An open tool implementing some recommended practices for analyzing alchemical free energy calculations
MIT License
114 stars 58 forks source link

suspected memory allocation problem #90

Closed raziel81 closed 8 years ago

raziel81 commented 8 years ago

Hi there, I've been trying over the past few weeks to run alchemical_analysis for a set of 20X2us (coarse-grained martini simulations) in which each file occupies 1.9 gb on the drive.

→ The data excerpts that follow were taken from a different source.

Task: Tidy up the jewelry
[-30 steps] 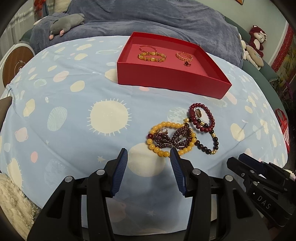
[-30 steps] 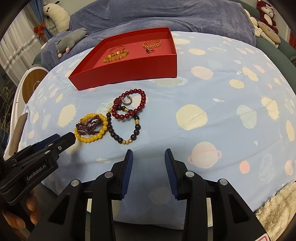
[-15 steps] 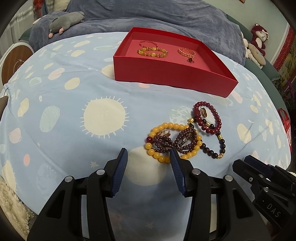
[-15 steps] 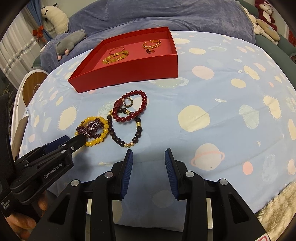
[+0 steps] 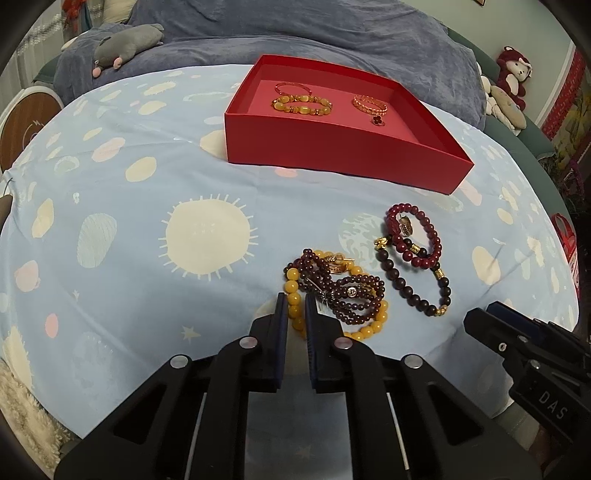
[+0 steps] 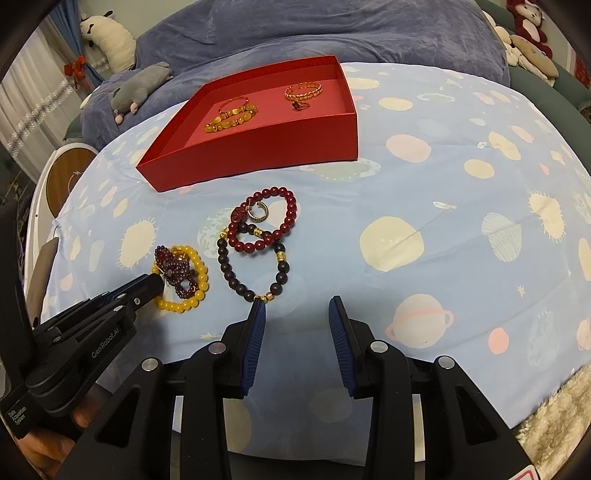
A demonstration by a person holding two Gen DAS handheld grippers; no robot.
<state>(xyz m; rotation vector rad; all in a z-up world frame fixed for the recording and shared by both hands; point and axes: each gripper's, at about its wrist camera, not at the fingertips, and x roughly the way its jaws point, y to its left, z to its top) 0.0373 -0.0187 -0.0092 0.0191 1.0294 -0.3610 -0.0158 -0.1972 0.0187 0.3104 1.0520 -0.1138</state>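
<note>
On the pale blue planet-print cloth lies a yellow bead bracelet (image 5: 373,326) with a dark purple multi-strand bracelet (image 5: 347,295) tangled over it. My left gripper (image 5: 294,299) is shut on the yellow bracelet's near-left beads, its tip (image 6: 155,282) at that pile. To the right lie a red bead bracelet (image 5: 428,236) around a gold ring (image 5: 405,225), overlapping a dark bead bracelet (image 5: 402,288). My right gripper (image 6: 297,306) stands open with nothing between its fingers, just in front of the dark bracelet (image 6: 229,273). The red box (image 5: 332,144) behind holds an amber bracelet (image 5: 301,104) and a gold bangle (image 5: 369,104).
A grey plush toy (image 5: 125,40) lies on the blue-grey blanket (image 5: 295,33) behind the box. More plush toys (image 5: 511,74) sit at the far right. A round wooden disc (image 5: 27,125) stands at the left edge, and fluffy cream fabric (image 6: 554,417) lies at the near corner.
My left gripper has come closer to the bracelet pile and its jaws have shut on the yellow bead bracelet. The right gripper has stayed in place, still open.
</note>
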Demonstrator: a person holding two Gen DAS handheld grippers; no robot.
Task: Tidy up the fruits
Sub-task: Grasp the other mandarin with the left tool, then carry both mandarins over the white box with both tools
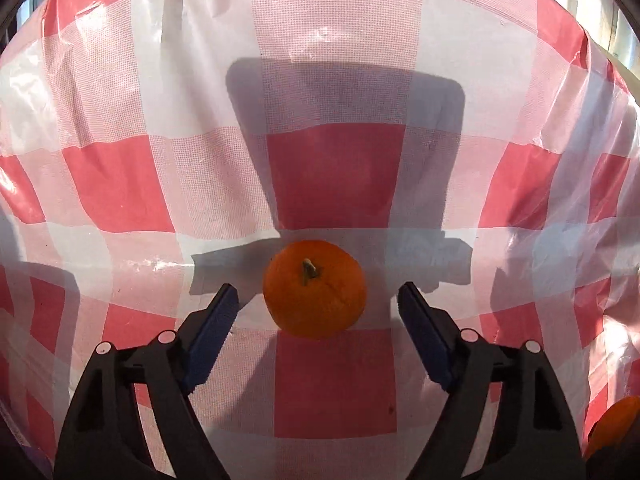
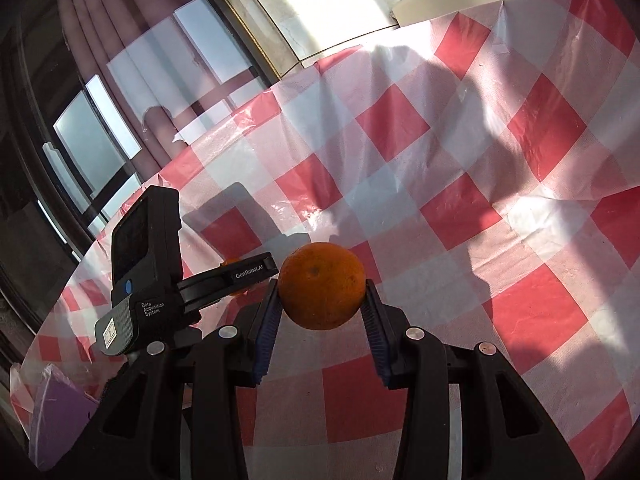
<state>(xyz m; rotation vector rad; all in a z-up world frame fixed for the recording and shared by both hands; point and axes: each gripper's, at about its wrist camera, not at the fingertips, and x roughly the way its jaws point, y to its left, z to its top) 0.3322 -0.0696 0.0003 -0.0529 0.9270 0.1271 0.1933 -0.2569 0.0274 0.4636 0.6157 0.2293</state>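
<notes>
In the left wrist view an orange with a stem (image 1: 315, 289) lies on the red-and-white checked tablecloth (image 1: 336, 80). My left gripper (image 1: 318, 300) is open, its blue pads wide on either side of the orange and not touching it. In the right wrist view my right gripper (image 2: 320, 292) is shut on a second orange (image 2: 322, 285), the blue pads pressed against its two sides. The left gripper's body (image 2: 148, 272) shows at the left of that view, with a sliver of the first orange (image 2: 236, 276) behind its finger.
The held orange shows at the bottom right edge of the left wrist view (image 1: 618, 420). The table's far edge (image 2: 224, 128) runs along a window and pink curtain. A white object (image 2: 460, 4) sits at the far right table edge. A purple thing (image 2: 56, 412) lies bottom left.
</notes>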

After a few minutes my work station crashes from the calculation with the following message:

Traceback (most recent call last): File "./alchemical_analysis.py", line 1276, in main() File "./alchemical_analysis.py", line 1247, in main dhdl, N_k, u_kln = uncorrelate(sta=numpy.zeros(K, int), fin=nsnapshots, do_dhdl=True) File "./alchemical_analysis.py", line 164, in uncorrelate u_kln = numpy.zeros([K,K,max(fin-sta)], numpy.float64) # u_kln[k,m,n] is the reduced potential energy of uncorrelated sample index n from state k evaluated at state m MemoryError


The machine itself has 32GB ram which i'd imagine is more then enough but then again I might be wrong. Generally speaking, is there any well-defined upper cutoff for alchemical gromacs that is hardware related in terms of memory allocation?

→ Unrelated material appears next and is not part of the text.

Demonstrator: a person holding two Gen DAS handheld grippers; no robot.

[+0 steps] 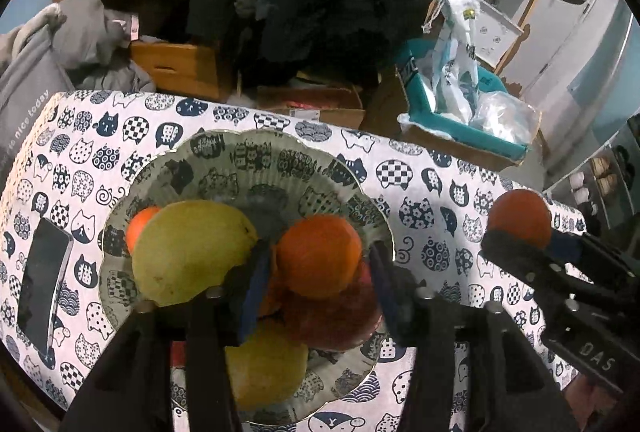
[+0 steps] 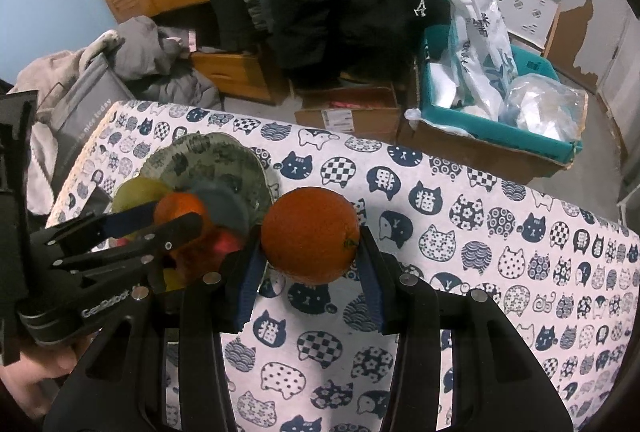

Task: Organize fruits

Thanks in advance for your attention in this matter, Yoav

davidlmobley commented 8 years ago

These are GROMACS simulations? How many snapshots are you dealing with across how many lambda values?

The short answer is that alchemical analysis doesn't do its own memory allocation per se - we're using NumPy arrays. I'm expecting that this means that (a) these are very thoroughly tested, and (b) you really are running into the memory capacity of your machine. You can probably work this out for yourself by multiplying out how many snapshots you're attempting to load into memory (as 64-bit floats), determining what the minimum memory usage for that would be, and comparing it to your RAM.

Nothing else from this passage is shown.